In this book, 35 authors contributed to 15 peer‐reviewed articles that detail the current state of knowledge about snakehead introductions in the USA. Additionally, 16 abstracts are included from meeting presentations that were not accompanied by full‐length manuscripts. Also included is a summary of a facilitated symposium panel discussion featuring eight experts representing state and federal natural resource agencies and private fishing organizations. The book is organized into six sections. In the first section (Distribution), three papers provide an overview of the Channa species introduced into the USA and historical accounts of occurrence and dispersal of the Northern Snakehead in the mid‐Atlantic region and Arkansas. The second section (Biology/Ecology) consists of two articles that examine growth and energetics of Northern Snakehead populations and two papers that investigate diet, diel feeding activity, and movement of this species in the Potomac River drainage. The third section (Monitoring/Response) includes a paper that models range expansion of the Northern Snakehead in the southeastern USA based on occurrence data and environmental conditions. Also included in this section is a paper summarizing an environmental DNA study to assess the status and range of the Bullseye Snakehead C. marulius in southern Florida. The fourth section (Management/Control) is comprised of four papers that address harvest, age and growth, and development of a stock–recruitment model to inform management decisions regarding control and mitigation for Northern Snakehead populations in the greater Chesapeake Bay area. The fifth section (Perspectives) includes a paper on the history of snakehead introductions in Japan and a thought‐provoking social commentary on the human dimensions of Northern Snakehead management. Abstracts in the final section provide brief summaries of a diversity of snakehead studies, including aspects of distribution, ecology, behavior, control and monitoring efforts, public outreach, and pathology. The summary of the panel discussion is an engaging dialogue about the challenges of snakehead management in the context of conflicts regarding snakeheads as injurious versus their value as game and food species.

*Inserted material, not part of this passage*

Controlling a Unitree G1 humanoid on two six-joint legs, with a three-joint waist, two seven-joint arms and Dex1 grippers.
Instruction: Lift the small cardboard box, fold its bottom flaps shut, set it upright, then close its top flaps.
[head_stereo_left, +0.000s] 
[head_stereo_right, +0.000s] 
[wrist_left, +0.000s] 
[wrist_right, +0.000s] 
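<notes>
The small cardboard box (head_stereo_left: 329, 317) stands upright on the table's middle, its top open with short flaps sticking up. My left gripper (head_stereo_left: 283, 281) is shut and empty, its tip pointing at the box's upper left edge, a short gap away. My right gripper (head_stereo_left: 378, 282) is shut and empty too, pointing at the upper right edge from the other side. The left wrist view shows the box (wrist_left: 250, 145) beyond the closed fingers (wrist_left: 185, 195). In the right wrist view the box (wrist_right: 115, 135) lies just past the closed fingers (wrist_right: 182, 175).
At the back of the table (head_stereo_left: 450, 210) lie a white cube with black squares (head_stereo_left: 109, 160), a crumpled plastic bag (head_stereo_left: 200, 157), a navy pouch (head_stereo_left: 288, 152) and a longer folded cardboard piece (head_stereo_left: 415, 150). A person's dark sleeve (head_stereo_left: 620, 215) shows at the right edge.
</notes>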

Most of this book is focused on the Northern Snakehead. Much has been done to document snakehead distributions and certain aspects of snakehead biology, such as diets, age, and growth. Less research has been devoted to understanding the ecological impacts of snakeheads to native aquatic communities and ecosystems. This book would have benefited from a chapter summarizing the current systematics and diversity of the Channidae to inform fisheries biologists about the morphological characteristics of the family, approximate numbers of genera and species, and taxonomic instability. Exemplifying the latter, recent molecular and morphological evidence indicates uncertainty regarding identification of the feral snakehead population in Florida (Adamson and Britz 2019). Those authors suggest that this population may have originated from western Thailand, a possibility that could have implications for understanding historical pathways of snakehead introductions into the USA.
In comparison with many published AFS symposia, this volume is relatively narrow in scope and lacks cohesive integration. It will primarily be of interest to those fisheries professionals engaged in the study of snakeheads as well as other nonnative species for which there are contrasting social values regarding their management: whether to monitor and attempt control or eradication efforts or to maintain populations for harvest as game or food species. The book should serve to identify information gaps and guide future research.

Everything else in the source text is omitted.